Yesterday, Apple announced their new iPad…simply called, ‘the new iPad’. But I don’t really want to talk about that. Instead, I want to talk about Apple.
Love the company or loathe it, it’s impossible to deny their success in the last decade or so. The ‘i’ brand has lifted Apple from the brink of collapse and relative obscurity to the trend-setting forefront of consumer technology. According to various articles including this one from the BBC, Apple is even holding more cash than the USA. Not bad going, although it’s not really the money part I’m interested in.
So you’ve probably read the title of this blog and, having read the first few lines, wondered why on earth the church should study Apple. Well…
Apple has risen from under the Microsoft juggernaut and challenged people’s perceptions of what technology can look like, what it can do and what we can expect. It has infiltrated the music industry, revolutionised the mobile phone industry and manufactured a brand new industry in downloadable ‘apps’. They are at the head of all they do rather than being at the tail, trying to catch up. This is what the church should be like.
We are living in a world where Christianity is no longer the accepted norm. The juggernaut we face is secularism. But the difference between the church and everything else is God; if our God is with us, who can stand against us? We can rise up and we can make a difference to the world. Apple challenged perceptions of technology – why can’t we challenge perceptions of faith? Church is more than the stereotype it has been assigned. Why is it unusual to see Christian music like Worship Central’s latest CD and Matt Redman’s recent song hit the charts? Why can’t the church be at the head and not the tail?

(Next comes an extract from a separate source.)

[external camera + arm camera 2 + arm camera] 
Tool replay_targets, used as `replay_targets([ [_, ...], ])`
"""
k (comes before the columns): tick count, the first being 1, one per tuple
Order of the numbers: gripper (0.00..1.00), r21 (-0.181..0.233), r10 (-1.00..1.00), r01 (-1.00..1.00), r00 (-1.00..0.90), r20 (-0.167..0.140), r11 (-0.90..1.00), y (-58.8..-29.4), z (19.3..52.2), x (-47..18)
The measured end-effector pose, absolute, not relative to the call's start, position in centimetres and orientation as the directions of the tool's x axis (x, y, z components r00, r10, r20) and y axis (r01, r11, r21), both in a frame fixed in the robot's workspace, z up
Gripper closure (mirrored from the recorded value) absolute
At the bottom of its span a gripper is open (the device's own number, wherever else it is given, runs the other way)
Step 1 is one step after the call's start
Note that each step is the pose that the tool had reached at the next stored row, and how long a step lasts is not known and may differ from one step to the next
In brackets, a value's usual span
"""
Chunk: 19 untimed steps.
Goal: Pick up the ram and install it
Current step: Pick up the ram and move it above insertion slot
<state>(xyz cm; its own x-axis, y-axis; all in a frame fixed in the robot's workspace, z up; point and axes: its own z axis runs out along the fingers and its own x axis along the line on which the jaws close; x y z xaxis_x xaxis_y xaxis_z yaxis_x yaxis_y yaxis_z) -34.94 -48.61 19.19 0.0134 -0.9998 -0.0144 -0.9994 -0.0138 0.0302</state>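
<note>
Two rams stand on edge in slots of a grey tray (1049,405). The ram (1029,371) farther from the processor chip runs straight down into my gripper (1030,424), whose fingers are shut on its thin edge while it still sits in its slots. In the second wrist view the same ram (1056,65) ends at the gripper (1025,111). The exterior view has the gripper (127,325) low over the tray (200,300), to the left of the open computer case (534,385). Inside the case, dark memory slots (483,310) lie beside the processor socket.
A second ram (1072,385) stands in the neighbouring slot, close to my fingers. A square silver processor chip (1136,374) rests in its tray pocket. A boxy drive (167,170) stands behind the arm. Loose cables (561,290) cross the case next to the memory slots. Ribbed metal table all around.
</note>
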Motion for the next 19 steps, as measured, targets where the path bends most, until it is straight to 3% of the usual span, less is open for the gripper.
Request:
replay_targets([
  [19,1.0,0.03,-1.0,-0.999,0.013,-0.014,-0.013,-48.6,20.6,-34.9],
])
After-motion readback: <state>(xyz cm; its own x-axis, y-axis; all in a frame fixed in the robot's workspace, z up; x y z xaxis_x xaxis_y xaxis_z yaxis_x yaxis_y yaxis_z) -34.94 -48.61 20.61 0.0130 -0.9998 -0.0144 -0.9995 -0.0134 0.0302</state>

I’m not for one second saying that we need to build and sell the next iFad. That would be crazy. But we can be the forefront of design and social media – we can raise people’s expectations of the ‘human’ aspect of church and help people to connect with God in a way that they’ve never experienced before. To be perfectly honest, I wouldn’t be surprised if Apple has gained more disciples in the last decade than the Christian church. However, whilst Apple has great products, it doesn’t have a life-changing message. It doesn’t have the good news of Jesus Christ. I believe that Apple could teach the church a thing or two, but ultimately I believe that as Bill Hybels says: “the local church is the hope of the world”. With God, we will be the head and not the tail.